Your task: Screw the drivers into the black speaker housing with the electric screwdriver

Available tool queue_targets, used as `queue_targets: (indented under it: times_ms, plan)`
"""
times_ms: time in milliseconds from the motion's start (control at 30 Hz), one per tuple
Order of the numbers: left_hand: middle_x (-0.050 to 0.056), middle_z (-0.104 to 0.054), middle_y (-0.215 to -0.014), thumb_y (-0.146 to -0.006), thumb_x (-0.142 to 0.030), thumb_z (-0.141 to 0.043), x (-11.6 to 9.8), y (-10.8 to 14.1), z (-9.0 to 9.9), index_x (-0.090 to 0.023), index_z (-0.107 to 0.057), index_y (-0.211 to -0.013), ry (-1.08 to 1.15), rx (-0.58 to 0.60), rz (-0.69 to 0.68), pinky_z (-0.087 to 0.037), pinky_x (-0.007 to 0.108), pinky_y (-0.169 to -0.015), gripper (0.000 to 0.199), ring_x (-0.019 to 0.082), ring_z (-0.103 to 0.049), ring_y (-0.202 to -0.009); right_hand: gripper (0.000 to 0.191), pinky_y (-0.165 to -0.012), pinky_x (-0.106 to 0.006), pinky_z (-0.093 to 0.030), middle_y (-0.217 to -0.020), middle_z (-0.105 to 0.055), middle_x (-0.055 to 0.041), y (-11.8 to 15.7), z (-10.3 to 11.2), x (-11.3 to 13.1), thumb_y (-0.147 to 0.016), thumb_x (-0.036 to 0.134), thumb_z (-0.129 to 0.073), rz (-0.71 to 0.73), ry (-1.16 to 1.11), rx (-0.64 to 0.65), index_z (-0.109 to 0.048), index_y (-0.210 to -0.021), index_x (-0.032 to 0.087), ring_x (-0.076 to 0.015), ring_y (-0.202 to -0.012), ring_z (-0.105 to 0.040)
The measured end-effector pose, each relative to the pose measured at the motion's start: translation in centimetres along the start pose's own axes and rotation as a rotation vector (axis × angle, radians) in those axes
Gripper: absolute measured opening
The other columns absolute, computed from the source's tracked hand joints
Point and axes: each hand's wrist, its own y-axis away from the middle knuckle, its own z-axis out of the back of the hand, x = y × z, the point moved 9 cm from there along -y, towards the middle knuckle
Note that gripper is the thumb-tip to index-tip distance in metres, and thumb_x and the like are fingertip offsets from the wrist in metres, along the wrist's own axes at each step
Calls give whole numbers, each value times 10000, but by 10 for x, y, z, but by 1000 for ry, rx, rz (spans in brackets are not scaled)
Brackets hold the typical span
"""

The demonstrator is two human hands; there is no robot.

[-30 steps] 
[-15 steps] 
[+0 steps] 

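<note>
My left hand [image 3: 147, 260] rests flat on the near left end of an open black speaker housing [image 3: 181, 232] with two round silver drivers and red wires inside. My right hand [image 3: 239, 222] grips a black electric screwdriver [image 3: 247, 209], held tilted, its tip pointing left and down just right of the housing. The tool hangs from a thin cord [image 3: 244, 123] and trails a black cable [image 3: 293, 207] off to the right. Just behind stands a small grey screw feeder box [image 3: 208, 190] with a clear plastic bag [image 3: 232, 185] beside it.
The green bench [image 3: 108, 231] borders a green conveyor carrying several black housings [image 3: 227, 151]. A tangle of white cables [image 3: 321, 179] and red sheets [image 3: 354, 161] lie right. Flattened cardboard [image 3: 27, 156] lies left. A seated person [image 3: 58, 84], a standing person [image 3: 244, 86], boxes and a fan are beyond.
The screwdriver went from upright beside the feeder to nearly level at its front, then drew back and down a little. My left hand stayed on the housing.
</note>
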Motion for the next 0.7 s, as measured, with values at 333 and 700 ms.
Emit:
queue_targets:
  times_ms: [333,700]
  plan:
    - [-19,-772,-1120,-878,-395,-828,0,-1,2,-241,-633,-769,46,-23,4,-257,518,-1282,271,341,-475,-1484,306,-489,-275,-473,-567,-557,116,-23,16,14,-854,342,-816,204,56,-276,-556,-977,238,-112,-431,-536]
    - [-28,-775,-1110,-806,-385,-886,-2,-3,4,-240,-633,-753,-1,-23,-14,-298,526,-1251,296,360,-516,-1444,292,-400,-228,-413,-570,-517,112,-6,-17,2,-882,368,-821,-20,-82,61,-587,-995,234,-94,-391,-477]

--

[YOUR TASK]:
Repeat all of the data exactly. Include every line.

[EXERCISE SOLUTION]:
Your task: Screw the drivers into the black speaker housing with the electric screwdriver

Available tool queue_targets, used as `queue_targets: (indented under it: times_ms, plan)`
"""
times_ms: time in milliseconds from the motion's start (control at 30 Hz), one per tuple
Order of the numbers: left_hand: middle_x (-0.050 to 0.056), middle_z (-0.104 to 0.054), middle_y (-0.215 to -0.014), thumb_y (-0.146 to -0.006), thumb_x (-0.142 to 0.030), thumb_z (-0.141 to 0.043), x (-11.6 to 9.8), y (-10.8 to 14.1), z (-9.0 to 9.9), index_x (-0.090 to 0.023), index_z (-0.107 to 0.057), index_y (-0.211 to -0.013), ry (-1.08 to 1.15), rx (-0.58 to 0.60), rz (-0.69 to 0.68), pinky_z (-0.087 to 0.037), pinky_x (-0.007 to 0.108), pinky_y (-0.169 to -0.015), gripper (0.000 to 0.199), ring_x (-0.019 to 0.082), ring_z (-0.103 to 0.049), ring_y (-0.202 to -0.009); right_hand: gripper (0.000 to 0.191), pinky_y (-0.165 to -0.012), pinky_x (-0.106 to 0.006), pinky_z (-0.093 to 0.030), middle_y (-0.217 to -0.020), middle_z (-0.105 to 0.055), middle_x (-0.055 to 0.041), y (-11.8 to 15.7), z (-10.3 to 11.2), x (-11.3 to 13.1), thumb_y (-0.147 to 0.016), thumb_x (-0.036 to 0.134), thumb_z (-0.129 to 0.073), rz (-0.71 to 0.73), ry (-1.16 to 1.11), rx (-0.64 to 0.65), index_z (-0.109 to 0.048), index_y (-0.210 to -0.021), index_x (-0.032 to 0.087), ring_x (-0.076 to 0.015), ring_y (-0.202 to -0.012), ring_z (-0.105 to 0.040)
The measured end-effector pose, each relative to the pose measured at the motion's start: translation in centimetres along the start pose's own axes and rotation as a rotation vector (axis × angle, radians) in those axes
Gripper: absolute measured opening
The other columns absolute, computed from the source's tracked hand joints
Point and axes: each hand's wrist, its own y-axis away from the middle knuckle, its own z-axis out of the back of the hand, x = y × z, the point moved 9 cm from there along -y, towards the middle knuckle
Note that gripper is the thumb-tip to index-tip distance in metres, and thumb_x and the like are fingertip offsets from the wrist in metres, along the wrist's own axes at each step
Calls give whole numbers, each value times 10000, but by 10 for x, y, z, but by 1000 for ry, rx, rz (spans in brackets are not scaled)
Brackets hold the typical span
"""

The demonstrator is two human hands; there is no robot.

[-30 steps] 
[-15 steps] 
[+0 steps] 

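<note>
My left hand [image 3: 147, 260] rests flat on the near left end of an open black speaker housing [image 3: 181, 232] with two round silver drivers and red wires inside. My right hand [image 3: 239, 222] grips a black electric screwdriver [image 3: 247, 209], held tilted, its tip pointing left and down just right of the housing. The tool hangs from a thin cord [image 3: 244, 123] and trails a black cable [image 3: 293, 207] off to the right. Just behind stands a small grey screw feeder box [image 3: 208, 190] with a clear plastic bag [image 3: 232, 185] beside it.
The green bench [image 3: 108, 231] borders a green conveyor carrying several black housings [image 3: 227, 151]. A tangle of white cables [image 3: 321, 179] and red sheets [image 3: 354, 161] lie right. Flattened cardboard [image 3: 27, 156] lies left. A seated person [image 3: 58, 84], a standing person [image 3: 244, 86], boxes and a fan are beyond.
The screwdriver went from upright beside the feeder to nearly level at its front, then drew back and down a little. My left hand stayed on the housing.
</note>
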Motion for the next 0.7 s, as measured, with values at 333 and 700 ms.
Emit:
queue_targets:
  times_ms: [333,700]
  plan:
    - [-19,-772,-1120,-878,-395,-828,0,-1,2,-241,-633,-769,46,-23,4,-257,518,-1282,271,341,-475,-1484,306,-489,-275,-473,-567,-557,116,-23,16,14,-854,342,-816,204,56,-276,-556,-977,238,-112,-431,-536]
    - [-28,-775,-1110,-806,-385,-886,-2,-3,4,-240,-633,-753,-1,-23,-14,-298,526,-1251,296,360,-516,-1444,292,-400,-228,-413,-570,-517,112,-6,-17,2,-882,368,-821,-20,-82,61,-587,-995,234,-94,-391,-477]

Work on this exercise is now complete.